• Requirement
Leaving out every picture, quote the data below exactly as it appears.

****************

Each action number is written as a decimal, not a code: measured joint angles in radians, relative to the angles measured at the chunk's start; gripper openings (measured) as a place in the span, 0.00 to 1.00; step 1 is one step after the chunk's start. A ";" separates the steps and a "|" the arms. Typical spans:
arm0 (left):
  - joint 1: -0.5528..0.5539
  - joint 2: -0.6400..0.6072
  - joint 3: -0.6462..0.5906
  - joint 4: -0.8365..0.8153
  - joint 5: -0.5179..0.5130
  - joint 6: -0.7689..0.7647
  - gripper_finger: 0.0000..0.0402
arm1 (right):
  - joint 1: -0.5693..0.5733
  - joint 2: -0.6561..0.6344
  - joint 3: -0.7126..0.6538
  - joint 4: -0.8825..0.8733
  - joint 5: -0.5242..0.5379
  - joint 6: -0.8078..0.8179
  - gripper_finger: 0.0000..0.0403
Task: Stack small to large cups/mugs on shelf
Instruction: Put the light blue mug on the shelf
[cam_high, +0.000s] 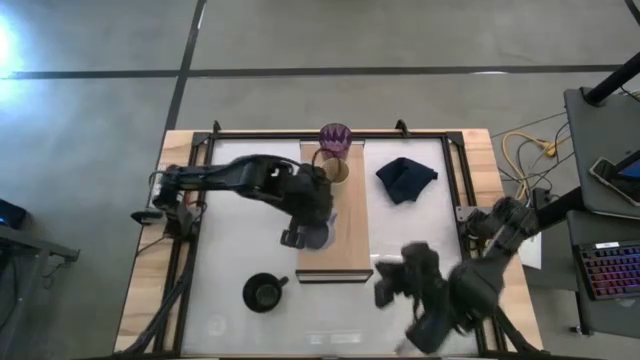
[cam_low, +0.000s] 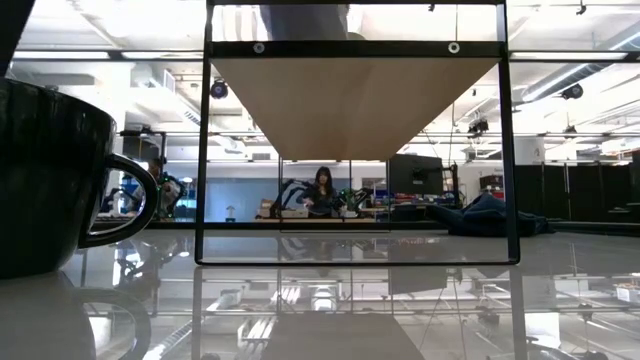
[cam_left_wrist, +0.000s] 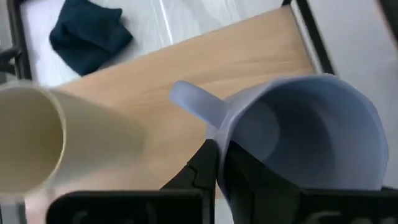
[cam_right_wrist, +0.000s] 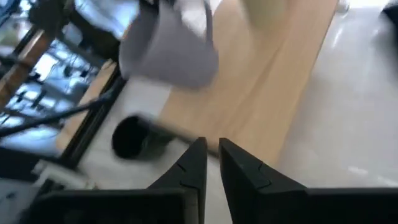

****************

• Task output
Each action number is written as a decimal, not a code: measured joint angles in radians, relative to the angles measured at the chunk's start; gripper openings (measured) as a place in the span, 0.00 to 1.00; step 1 is one step after the chunk's start. A ";" separates the steps and a "|" the arms. Typical spans:
arm0 (left):
  - joint 1: -0.5528..0.5539
  - joint 2: -0.6400..0.6072
  - joint 3: -0.6462..0.5906
  - joint 4: -0.8365..0.8153
  - joint 5: -0.5179..0.5130
  - joint 6: -0.7689..0.7647
  - gripper_finger: 0.0000..0.0402
arm1 (right):
  - joint 1: -0.5693..0.5733
  - joint 2: -0.6561..0.6344
  - joint 3: -0.7126..0.6538
  - joint 4: -0.8825..0.8733
  - joint 5: -0.5242..0.5379
  - joint 6: -0.8078..0.8179
  - gripper_finger: 0.0000..0.0403
Task: Stack small to large cups/mugs on shelf
Instruction: Put the light blue mug on the shelf
[cam_high, +0.000s] 
[cam_low, +0.000s] 
[cam_left_wrist, +0.000s] 
[cam_right_wrist, +0.000s] 

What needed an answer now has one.